**To do:** There is material below. Print exactly the lines starting at the line with "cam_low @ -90" and ending at the line with "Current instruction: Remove", ends included, and no others.

**Dataset records:**
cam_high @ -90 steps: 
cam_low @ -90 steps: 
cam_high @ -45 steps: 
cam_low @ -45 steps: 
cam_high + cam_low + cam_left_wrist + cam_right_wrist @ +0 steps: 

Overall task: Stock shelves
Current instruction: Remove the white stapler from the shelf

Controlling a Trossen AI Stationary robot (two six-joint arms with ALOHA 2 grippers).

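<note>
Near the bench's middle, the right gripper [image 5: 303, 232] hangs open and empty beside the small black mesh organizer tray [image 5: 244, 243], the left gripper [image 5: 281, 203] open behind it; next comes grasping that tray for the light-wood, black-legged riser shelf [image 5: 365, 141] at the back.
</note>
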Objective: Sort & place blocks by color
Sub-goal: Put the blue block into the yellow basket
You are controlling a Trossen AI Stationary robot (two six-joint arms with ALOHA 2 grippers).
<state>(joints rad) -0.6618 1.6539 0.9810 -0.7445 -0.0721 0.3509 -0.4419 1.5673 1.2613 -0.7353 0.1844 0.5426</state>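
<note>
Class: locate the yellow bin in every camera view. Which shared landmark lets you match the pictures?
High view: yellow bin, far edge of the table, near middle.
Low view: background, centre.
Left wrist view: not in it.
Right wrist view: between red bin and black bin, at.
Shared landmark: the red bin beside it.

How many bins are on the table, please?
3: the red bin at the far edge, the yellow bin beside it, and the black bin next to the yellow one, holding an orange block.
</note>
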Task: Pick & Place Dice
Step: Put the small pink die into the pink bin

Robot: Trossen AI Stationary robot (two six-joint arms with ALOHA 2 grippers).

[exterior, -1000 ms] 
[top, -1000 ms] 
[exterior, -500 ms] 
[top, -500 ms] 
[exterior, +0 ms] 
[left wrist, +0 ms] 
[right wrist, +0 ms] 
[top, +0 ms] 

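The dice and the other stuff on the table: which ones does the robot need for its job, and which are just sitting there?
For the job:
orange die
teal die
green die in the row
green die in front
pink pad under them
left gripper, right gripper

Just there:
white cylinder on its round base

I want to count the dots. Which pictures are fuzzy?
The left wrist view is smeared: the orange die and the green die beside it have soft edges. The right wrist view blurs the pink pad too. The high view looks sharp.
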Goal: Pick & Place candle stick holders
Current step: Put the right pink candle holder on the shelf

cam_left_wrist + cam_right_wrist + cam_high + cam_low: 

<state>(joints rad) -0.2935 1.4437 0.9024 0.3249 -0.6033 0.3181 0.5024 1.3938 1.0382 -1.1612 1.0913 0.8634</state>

**Final answer:**
cam_low @ -90 steps: 
cam_high @ -45 steps: 
cam_low @ -45 steps: 
cam_high + cam_low + cam_left_wrist + cam_right_wrist @ +0 steps: 

Overall task: Stock shelves
Current instruction: Remove the white stapler from the shelf

This exercise requires no additional answer.